What is being asked:
Go through the listing below and output exactly the line with "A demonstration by", the line with "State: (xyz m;", and each line between; omit the rest.
━━ Source data
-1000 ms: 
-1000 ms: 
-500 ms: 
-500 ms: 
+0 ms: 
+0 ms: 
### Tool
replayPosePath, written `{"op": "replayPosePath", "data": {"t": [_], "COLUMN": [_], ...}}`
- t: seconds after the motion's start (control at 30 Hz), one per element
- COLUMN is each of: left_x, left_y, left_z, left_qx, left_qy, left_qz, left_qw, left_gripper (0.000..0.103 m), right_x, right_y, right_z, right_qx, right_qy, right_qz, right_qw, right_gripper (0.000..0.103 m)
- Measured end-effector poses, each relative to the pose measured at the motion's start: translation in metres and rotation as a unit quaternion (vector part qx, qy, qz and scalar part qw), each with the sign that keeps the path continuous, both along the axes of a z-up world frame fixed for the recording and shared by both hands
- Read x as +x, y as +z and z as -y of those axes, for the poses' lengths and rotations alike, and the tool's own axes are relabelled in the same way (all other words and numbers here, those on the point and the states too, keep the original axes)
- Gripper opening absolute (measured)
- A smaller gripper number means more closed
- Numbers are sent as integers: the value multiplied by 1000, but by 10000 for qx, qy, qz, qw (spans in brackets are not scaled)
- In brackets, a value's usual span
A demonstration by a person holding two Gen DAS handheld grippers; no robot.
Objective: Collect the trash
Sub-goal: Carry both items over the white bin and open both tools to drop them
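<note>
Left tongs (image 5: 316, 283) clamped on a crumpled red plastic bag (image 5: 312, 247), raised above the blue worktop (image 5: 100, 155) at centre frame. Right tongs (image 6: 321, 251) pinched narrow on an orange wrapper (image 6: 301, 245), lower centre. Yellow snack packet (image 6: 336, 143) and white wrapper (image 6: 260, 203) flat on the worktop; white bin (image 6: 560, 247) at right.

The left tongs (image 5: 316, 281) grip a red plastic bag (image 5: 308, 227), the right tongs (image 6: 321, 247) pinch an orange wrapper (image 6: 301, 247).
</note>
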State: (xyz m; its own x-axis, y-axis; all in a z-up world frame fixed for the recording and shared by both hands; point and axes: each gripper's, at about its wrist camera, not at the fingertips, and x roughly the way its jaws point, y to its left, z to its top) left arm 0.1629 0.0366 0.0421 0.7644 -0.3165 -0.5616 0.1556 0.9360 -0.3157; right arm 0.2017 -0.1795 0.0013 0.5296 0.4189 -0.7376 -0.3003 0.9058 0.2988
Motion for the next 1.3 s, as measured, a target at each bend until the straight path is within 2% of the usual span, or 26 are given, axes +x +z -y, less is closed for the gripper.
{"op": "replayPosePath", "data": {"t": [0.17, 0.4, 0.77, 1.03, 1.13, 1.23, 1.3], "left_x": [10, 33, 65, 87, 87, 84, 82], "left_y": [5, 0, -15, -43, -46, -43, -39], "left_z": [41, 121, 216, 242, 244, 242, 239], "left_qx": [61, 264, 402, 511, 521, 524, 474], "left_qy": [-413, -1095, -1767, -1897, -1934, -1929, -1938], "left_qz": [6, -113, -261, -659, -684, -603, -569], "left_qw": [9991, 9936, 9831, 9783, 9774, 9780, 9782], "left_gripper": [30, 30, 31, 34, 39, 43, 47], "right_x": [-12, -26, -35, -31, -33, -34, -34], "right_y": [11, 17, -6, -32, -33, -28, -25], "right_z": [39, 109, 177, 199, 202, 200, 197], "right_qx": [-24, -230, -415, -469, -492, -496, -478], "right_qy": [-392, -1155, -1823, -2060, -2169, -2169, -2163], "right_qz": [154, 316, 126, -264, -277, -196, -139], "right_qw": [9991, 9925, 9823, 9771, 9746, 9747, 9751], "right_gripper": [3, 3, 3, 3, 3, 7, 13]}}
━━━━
Answer to this task:
A demonstration by a person holding two Gen DAS handheld grippers; no robot.
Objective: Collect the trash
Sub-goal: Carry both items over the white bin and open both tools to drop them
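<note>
Left tongs (image 5: 316, 283) clamped on a crumpled red plastic bag (image 5: 312, 247), raised above the blue worktop (image 5: 100, 155) at centre frame. Right tongs (image 6: 321, 251) pinched narrow on an orange wrapper (image 6: 301, 245), lower centre. Yellow snack packet (image 6: 336, 143) and white wrapper (image 6: 260, 203) flat on the worktop; white bin (image 6: 560, 247) at right.

The left tongs (image 5: 316, 281) grip a red plastic bag (image 5: 308, 227), the right tongs (image 6: 321, 247) pinch an orange wrapper (image 6: 301, 247).
</note>
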State: (xyz m; its own x-axis, y-axis; all in a z-up world frame fixed for the recording and shared by both hands; point and axes: each gripper's, at about its wrist camera, not at the fingertips, and x roughly the way its jaws point, y to its left, z to its top) left arm 0.1629 0.0366 0.0421 0.7644 -0.3165 -0.5616 0.1556 0.9360 -0.3157; right arm 0.2017 -0.1795 0.0013 0.5296 0.4189 -0.7376 -0.3003 0.9058 0.2988

This exercise is now finished.